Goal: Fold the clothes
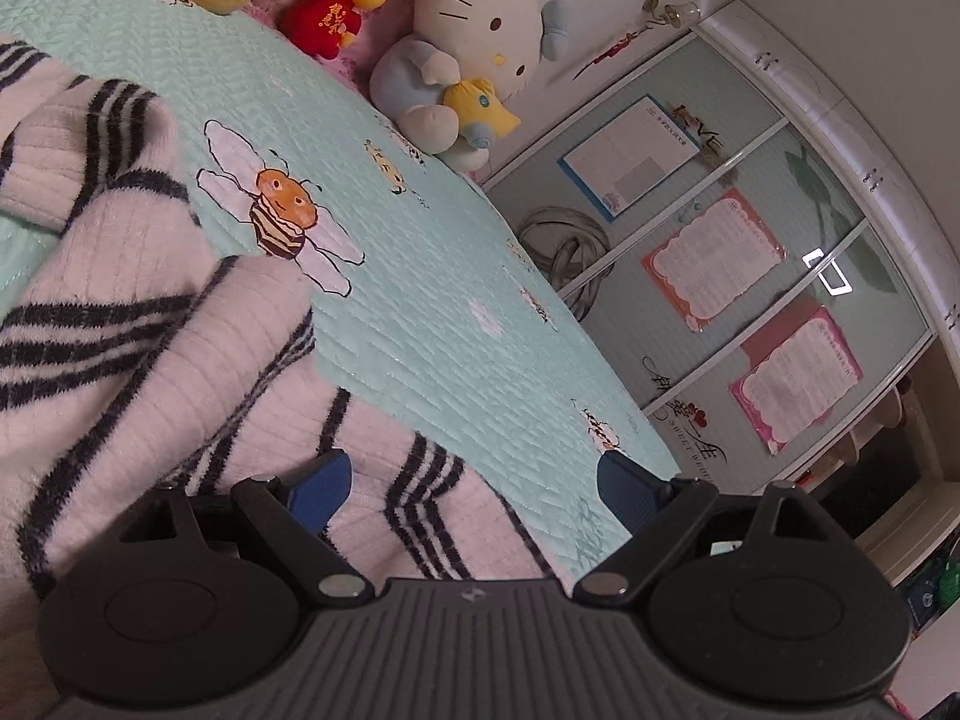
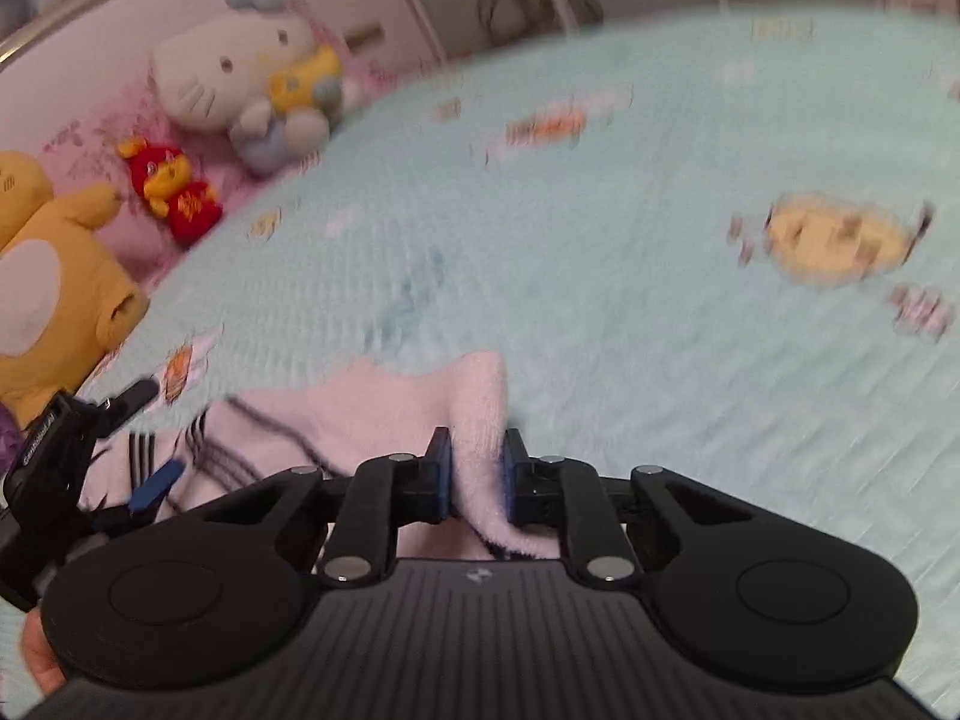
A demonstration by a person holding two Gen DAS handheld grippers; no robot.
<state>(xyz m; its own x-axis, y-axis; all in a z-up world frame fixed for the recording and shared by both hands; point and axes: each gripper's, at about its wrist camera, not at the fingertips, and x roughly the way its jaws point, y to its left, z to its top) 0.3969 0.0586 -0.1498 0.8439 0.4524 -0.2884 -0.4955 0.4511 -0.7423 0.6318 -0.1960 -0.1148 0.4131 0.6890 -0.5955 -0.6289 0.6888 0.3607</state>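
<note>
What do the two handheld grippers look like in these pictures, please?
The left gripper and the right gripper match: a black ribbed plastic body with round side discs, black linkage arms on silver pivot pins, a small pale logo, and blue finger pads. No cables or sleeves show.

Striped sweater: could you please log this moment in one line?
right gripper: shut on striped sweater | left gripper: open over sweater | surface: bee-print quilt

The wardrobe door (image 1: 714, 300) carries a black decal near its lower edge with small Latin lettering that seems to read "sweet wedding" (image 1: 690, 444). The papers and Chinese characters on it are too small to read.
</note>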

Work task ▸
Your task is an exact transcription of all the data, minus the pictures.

Result below ▸
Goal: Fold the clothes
A demonstration by a person holding two Gen DAS handheld grippers; no robot.
<state>(xyz m; its own x-axis, y-axis; all in a z-up world frame fixed for the recording and shared by both hands; point and axes: each gripper's, at about its wrist camera, not at the fingertips, and x roughly the way its jaws point, y to its left, z to its top) 0.3969 0.0586 -0.1498 0.8439 0.4524 -0.2884 -0.4955 0.4511 -0.7423 0.6318 -0.1960 -0.1148 0.4131 0.6890 -0.5955 -0.6289 0.6888 0.3607</state>
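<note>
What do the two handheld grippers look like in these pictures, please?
The left gripper and the right gripper match: a black ribbed plastic body with round side discs, black linkage arms on silver pivot pins, a small pale logo, and blue finger pads. No cables or sleeves show.

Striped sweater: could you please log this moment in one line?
right gripper: shut on striped sweater | left gripper: open over sweater | surface: bee-print quilt

The wardrobe door (image 1: 714, 300) carries a black decal near its lower edge with small Latin lettering that seems to read "sweet wedding" (image 1: 690, 444). The papers and Chinese characters on it are too small to read.
</note>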

The required output has been given.